The atmospheric pressure is the weight of the column of air on the earth's surface. That column remains the same mass whether it expands from heat or cools and contracts.

But the HVAC industry, uses standard pressure and temperature to determine air flow volume.

I think I found what I was looking for

Standard Temperature is zero degrees Celsius

Standard Pressure is pressure at sea level

Attached is a snip-it from Straube's textbook.

the formula does return Delta P if Delta H and Temperatures are known

it can also be used to solve for Delta H if Delta P and Temps are known

 

I used the formula to estimate the Delta Vertical  Isobar Spacing for Delta T

{Isobar = a line connecting points of equal atmospheric pressure}

Delta Isobar (Pa) Spacing ( Inches) = Delta T (Farenheit) x 0.0066

 

So...at sea level and 32 degrees F

Isobar Spacing  would be 3.14 inches

If the air in an example house is 68 F.. then Delta T = 36 F

Delta Isobar spacing = 36 x 0.0066 = 0.24 inches

Isobar spacing inside the house = 3.14 + 0.24 = 3.38 inches

The US Standard Atmosphere is based on a standard temperature of 59°F (the average air temperature at the earth's surface). http://en.wikipedia.org/wiki/U.S._Standard_Atmosphere

There are many other "standard" temperatures and pressures used by various organizations:

http://en.wikipedia.org/wiki/Standard_conditions_for_temperature_an...

Robert, I noticed that there are several "standards"

which standard (temperature) do you think Straube  is referring to?
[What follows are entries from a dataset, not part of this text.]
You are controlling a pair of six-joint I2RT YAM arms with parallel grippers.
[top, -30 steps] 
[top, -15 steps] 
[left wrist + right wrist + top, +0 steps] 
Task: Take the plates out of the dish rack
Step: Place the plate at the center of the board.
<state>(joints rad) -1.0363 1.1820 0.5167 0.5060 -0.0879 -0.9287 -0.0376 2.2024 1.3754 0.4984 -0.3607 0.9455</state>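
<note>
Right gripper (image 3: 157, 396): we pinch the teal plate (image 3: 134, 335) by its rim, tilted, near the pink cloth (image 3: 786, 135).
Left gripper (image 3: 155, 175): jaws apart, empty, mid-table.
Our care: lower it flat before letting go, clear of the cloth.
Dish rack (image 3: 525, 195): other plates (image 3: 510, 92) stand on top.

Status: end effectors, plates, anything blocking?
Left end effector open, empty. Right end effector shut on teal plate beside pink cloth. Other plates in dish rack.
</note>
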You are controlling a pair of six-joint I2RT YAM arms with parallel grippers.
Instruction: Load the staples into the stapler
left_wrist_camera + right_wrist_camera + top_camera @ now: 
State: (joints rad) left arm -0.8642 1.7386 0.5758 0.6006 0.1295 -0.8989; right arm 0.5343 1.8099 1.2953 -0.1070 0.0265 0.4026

The full SI formula for stack effect delta-P is:

ΔP =0.0342 x H x A x (1/TO - 1/TI), with A = atmospheric pressure

To get Straube's conversion factor of 3465, he's multiplying 0.0342 times 101,325, so he's using that as the standard atmospheric pressure.

NIST seems to use 68°F as the standard for gas flow. But you'll have to ask Straube which is the "new normal" for him.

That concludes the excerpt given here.